Form
  • Client Intake/Consent Form

    In order to provide you with the most appropriate service, we need you to complete the following questionnaire. All information is confidential.
  • I AGREE TO HAVE SYNTHETIC EYELASH EXTENSIONS APPLIED TO MY NATURAL LASHES BY A CERTIFIED EYELASH TECHNICIAN. 

    I UNDERSTAND THAT APPOINTMENT TIME VARIES FROM CLIENT TO CLIENT BUT I AM FULLY AWARE THAT MY APPOINTMENT WILL APPROXIMATELY TAKE ABOUT 2-3 HOURS, WHERE I WILL BE LAID DOWN WITH MY EYES CLOSED FOR THE ENTIRE SERVICE.
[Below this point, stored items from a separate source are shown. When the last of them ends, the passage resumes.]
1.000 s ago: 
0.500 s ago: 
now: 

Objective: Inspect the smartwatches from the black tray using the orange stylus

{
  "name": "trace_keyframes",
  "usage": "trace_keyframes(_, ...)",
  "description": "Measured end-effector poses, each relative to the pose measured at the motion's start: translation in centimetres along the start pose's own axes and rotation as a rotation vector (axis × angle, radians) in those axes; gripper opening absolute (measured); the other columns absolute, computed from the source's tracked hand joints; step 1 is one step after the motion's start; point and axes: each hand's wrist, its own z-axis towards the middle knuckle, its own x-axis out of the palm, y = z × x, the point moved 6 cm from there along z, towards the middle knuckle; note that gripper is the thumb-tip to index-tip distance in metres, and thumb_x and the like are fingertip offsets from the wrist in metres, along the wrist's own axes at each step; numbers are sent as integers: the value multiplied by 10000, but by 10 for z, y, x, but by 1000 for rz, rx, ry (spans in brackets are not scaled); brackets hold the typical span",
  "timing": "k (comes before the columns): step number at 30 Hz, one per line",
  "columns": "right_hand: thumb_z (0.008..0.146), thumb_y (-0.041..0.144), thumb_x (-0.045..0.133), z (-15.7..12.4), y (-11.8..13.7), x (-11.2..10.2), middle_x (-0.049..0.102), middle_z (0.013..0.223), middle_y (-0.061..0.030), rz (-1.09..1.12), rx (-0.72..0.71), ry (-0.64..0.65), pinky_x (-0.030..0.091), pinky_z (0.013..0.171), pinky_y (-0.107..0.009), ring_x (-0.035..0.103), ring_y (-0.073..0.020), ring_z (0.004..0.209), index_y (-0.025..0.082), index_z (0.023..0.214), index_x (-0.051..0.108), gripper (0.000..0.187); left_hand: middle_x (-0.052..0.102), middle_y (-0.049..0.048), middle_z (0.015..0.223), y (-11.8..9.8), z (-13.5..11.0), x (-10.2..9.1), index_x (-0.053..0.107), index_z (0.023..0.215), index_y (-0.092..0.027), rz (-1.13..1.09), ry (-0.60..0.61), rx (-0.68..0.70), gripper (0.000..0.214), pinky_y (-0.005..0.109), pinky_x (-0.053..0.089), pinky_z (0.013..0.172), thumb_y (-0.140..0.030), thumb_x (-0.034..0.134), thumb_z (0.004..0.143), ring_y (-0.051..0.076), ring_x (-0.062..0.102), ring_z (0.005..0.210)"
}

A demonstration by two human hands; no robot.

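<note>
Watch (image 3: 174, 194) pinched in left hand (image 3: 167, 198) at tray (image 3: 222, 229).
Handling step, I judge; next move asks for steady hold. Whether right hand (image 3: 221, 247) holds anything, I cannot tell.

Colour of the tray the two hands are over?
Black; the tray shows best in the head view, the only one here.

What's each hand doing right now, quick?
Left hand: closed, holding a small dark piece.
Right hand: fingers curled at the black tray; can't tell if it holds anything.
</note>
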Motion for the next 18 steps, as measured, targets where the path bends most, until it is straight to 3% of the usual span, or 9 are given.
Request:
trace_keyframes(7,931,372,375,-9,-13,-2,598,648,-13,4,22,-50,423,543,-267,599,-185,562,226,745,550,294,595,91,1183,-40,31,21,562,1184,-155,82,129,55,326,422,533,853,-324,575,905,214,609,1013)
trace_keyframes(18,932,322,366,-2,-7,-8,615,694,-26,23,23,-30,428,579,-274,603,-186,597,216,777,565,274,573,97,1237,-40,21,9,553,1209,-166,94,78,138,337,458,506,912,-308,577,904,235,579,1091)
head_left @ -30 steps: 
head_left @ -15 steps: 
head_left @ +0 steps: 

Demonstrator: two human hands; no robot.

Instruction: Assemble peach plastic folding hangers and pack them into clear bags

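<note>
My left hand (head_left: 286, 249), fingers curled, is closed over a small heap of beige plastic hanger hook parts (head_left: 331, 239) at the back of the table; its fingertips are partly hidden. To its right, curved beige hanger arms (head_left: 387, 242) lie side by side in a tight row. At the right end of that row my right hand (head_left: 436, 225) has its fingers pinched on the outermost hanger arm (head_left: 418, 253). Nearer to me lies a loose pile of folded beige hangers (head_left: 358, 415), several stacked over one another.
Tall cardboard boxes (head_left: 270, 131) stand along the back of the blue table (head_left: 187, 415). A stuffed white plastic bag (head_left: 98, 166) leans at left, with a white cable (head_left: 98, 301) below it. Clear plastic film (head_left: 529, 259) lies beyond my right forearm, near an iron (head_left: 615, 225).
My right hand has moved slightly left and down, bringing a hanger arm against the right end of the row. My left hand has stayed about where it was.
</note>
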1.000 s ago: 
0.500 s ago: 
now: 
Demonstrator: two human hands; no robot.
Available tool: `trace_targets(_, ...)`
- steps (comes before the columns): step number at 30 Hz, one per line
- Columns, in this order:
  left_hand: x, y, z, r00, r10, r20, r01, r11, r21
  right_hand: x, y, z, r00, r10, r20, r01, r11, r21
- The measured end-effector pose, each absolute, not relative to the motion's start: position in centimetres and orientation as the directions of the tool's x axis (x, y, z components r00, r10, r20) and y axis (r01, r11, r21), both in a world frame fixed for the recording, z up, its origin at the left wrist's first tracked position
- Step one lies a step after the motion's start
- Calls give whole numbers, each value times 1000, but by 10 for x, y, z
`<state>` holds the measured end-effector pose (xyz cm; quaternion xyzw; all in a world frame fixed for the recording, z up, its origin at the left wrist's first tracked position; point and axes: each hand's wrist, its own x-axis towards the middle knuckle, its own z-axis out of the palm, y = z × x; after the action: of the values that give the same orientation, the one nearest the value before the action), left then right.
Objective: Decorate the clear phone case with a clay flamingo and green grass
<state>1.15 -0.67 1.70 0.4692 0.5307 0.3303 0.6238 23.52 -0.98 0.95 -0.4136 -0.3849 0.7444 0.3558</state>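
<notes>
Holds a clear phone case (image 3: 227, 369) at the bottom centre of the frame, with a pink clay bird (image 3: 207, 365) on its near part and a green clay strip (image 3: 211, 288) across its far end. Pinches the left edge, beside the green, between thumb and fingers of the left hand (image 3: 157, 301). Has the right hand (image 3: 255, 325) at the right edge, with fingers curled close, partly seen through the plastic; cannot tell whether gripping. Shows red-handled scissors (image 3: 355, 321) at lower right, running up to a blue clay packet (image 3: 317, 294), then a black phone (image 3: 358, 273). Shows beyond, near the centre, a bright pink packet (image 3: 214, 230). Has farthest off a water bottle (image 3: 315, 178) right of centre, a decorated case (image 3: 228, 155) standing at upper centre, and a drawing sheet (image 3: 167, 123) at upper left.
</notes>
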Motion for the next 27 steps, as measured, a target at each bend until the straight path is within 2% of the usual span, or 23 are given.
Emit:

    I UNDERSTAND THAT IN ORDER TO MAINTAIN MY EYELASH EXTENSIONS CLEAN AND FULL, I HAVE TO WASH THEM WITH EYELASH FOAMING SOAP EVERY DAY AT LEAST ONCE A DAY. 

    I UNDERSTAND THAT OILS IN MAKEUP, FACE WASH, AND EVEN OILINESS IN FACE CAN EFFECT THE RETENTION OF MY EYELASH EXTENSIONS. 

    I UNDERSTAND THAT LASHES ARE NOT PERMANENT AND I WILL NEED TO COME BACK IN 2-3 WEEKS FOR A FILL. 

    I UNDERSTAND THAT IF I HAVE ANY CHANGES IN MY MEDICAL HISTORY, I WILL LET MY EYELASH TECHNICIAN KNOW IMMEDIATELY BEFORE MY APPOINTMENT. 

    I UNDERSTAND THAT BY SIGNING THIS WAIVER I AM FULLY RESPONSIBLE FOR ANY ALLERGIC REACTIONS AND I RELEASE MY EYELASH TECHNICIAN FROM ANY CLAIMS. I FULLY ACKNOWLEDGE THAT I HAVE READ CAREFULLY AND AGREE WITH THE POLICIES THAT HAVE BEEN SET BY FLAWLESSTOUCH BY CINDY.